Goal of the exercise: Check every line below for the word "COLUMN" and copy each one that has it.

Saved data entries:
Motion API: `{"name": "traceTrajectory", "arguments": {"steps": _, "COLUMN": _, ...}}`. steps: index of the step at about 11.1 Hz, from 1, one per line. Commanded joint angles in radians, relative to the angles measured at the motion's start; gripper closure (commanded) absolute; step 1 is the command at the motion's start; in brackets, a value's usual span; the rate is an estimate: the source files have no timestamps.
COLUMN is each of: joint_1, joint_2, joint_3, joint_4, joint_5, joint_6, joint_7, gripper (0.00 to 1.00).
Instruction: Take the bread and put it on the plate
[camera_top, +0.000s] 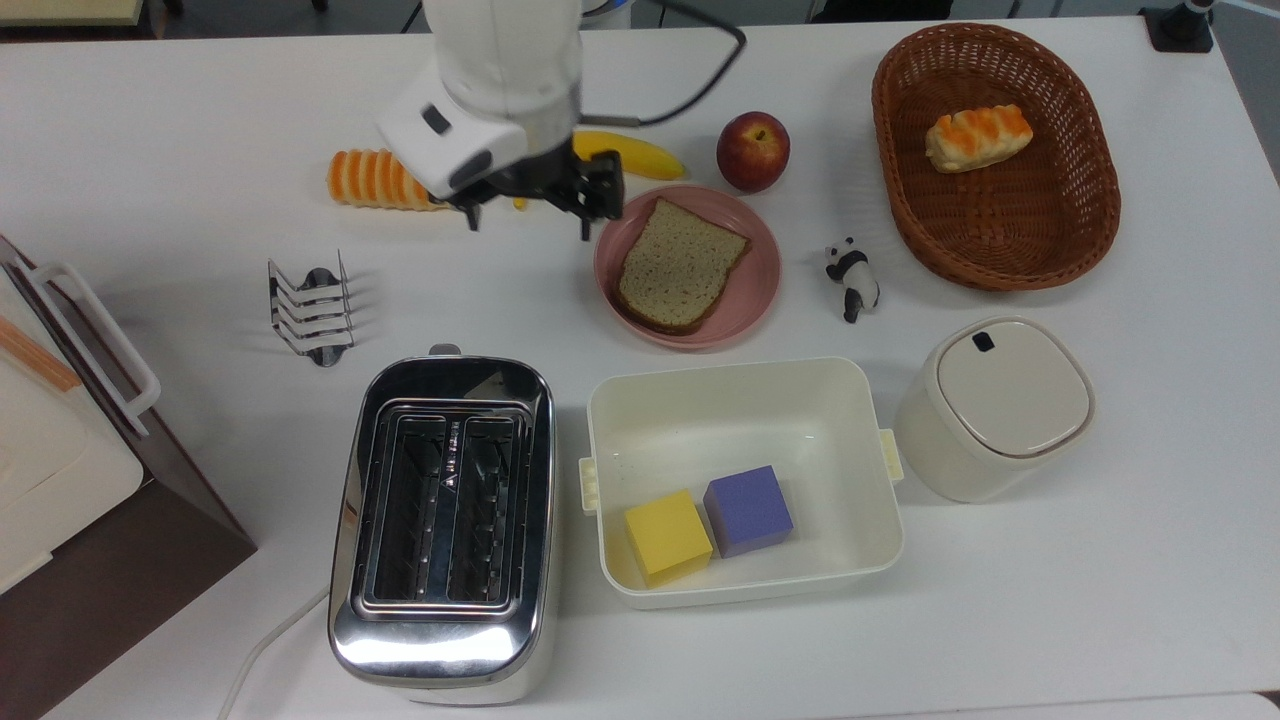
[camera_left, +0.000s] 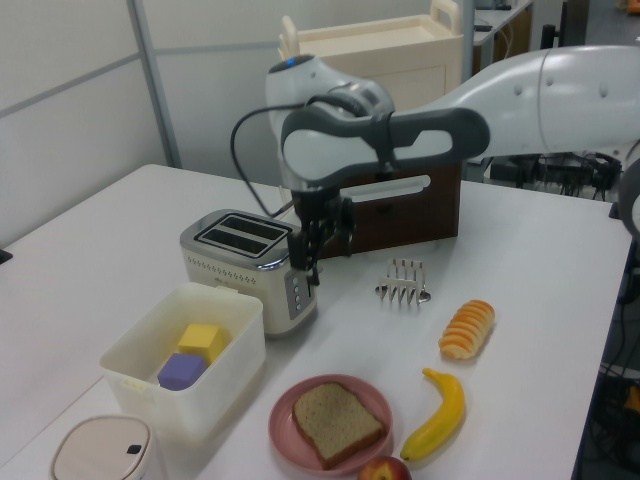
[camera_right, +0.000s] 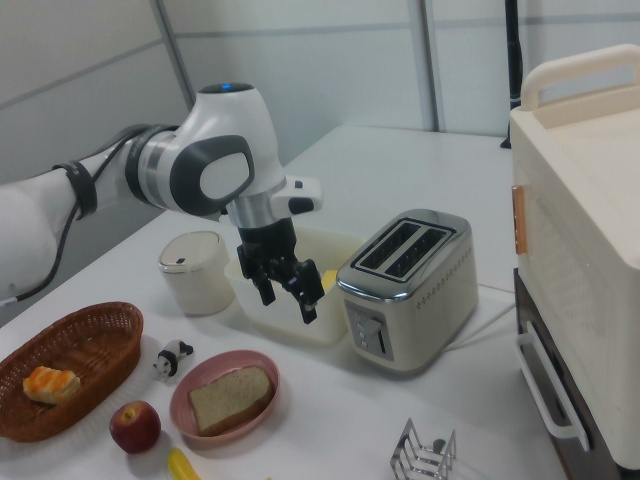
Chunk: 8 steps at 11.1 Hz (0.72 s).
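The bread (camera_top: 680, 265) is a brown slice lying flat in the pink plate (camera_top: 762, 262), with nothing touching it. It also lies flat on the plate (camera_left: 283, 438) at the bottom of the left view, bread (camera_left: 338, 422), and in the right view, bread (camera_right: 230, 395) on plate (camera_right: 183, 412). My gripper (camera_top: 530, 205) hangs above the table at the top view's left of the plate, open and holding nothing. In the left view the gripper (camera_left: 325, 260) is well above the plate, in front of the toaster. The right view shows the gripper (camera_right: 287, 300) with its fingers spread apart.
A toaster (camera_top: 445, 520) and a white bin (camera_top: 740, 375) holding two blocks stand below the plate in the top view. An apple (camera_top: 752, 150), banana (camera_top: 630, 152), striped roll (camera_top: 375, 178), toast rack (camera_top: 310, 305), panda figure (camera_top: 852, 275), basket (camera_top: 1000, 270) and lidded pot (camera_top: 995, 405) surround it.
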Motion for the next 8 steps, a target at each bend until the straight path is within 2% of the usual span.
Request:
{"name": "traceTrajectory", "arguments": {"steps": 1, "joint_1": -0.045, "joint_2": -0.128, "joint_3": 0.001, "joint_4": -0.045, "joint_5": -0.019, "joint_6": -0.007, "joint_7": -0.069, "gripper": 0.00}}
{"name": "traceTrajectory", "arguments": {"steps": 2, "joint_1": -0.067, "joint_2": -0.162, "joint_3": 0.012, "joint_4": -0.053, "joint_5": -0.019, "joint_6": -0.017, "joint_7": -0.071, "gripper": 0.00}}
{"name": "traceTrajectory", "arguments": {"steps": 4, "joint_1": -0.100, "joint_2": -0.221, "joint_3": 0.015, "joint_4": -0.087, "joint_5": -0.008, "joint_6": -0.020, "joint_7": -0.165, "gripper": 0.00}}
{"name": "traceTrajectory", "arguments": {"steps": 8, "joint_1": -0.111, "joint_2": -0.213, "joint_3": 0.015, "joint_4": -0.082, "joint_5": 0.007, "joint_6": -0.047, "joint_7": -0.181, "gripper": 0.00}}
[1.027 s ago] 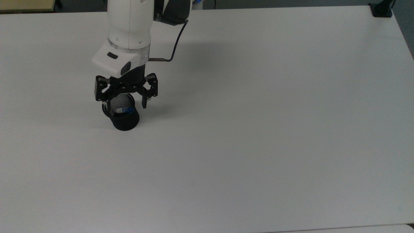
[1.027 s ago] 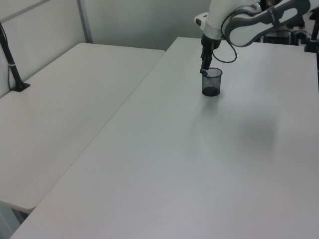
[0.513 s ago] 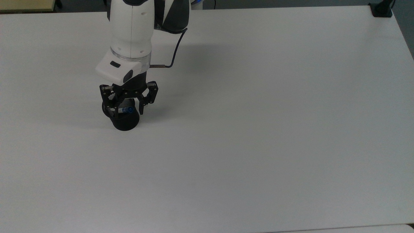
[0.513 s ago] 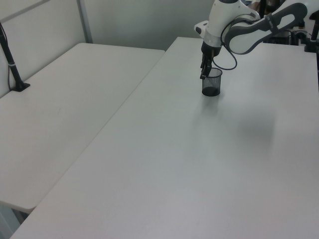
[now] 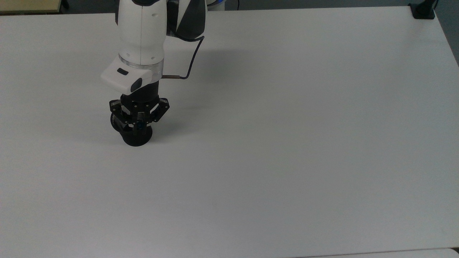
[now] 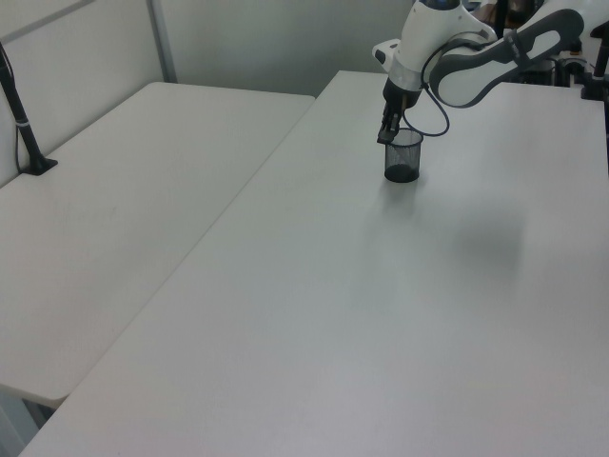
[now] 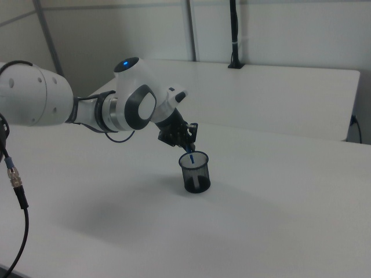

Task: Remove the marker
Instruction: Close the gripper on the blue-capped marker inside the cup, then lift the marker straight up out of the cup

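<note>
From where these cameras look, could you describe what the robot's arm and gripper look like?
The arm has rounded white shells with dark grey joint sections and a small blue light on one joint. A thin dark cable loops from the wrist. The gripper is black, with a skeletal linkage frame under a white wrist block.

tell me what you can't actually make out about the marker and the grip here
- Marker: right view gives just a blue tip above the mesh cup; the barrel's depth inside is blurred by the mesh.
- Gripper: top view puts the fingers drawn together at the marker's top, but actual contact is too small to confirm.
- Left view: the marker is too small to pick out at the cup.
</note>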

Reply to the task:
Motion API: `{"name": "traceTrajectory", "arguments": {"steps": _, "COLUMN": _, ...}}`. steps: index of the step at about 11.1 Hz, from 1, one per line. Commanded joint angles in radians, relative to the angles measured at the motion's start; gripper closure (commanded) absolute; step 1 is the command at the motion's start; in brackets, a value's usual span; the rate is an estimate: the source files have no timestamps.
COLUMN is each of: joint_1, joint_2, joint_3, joint_4, joint_5, joint_6, joint_7, gripper (0.00 to 1.00).

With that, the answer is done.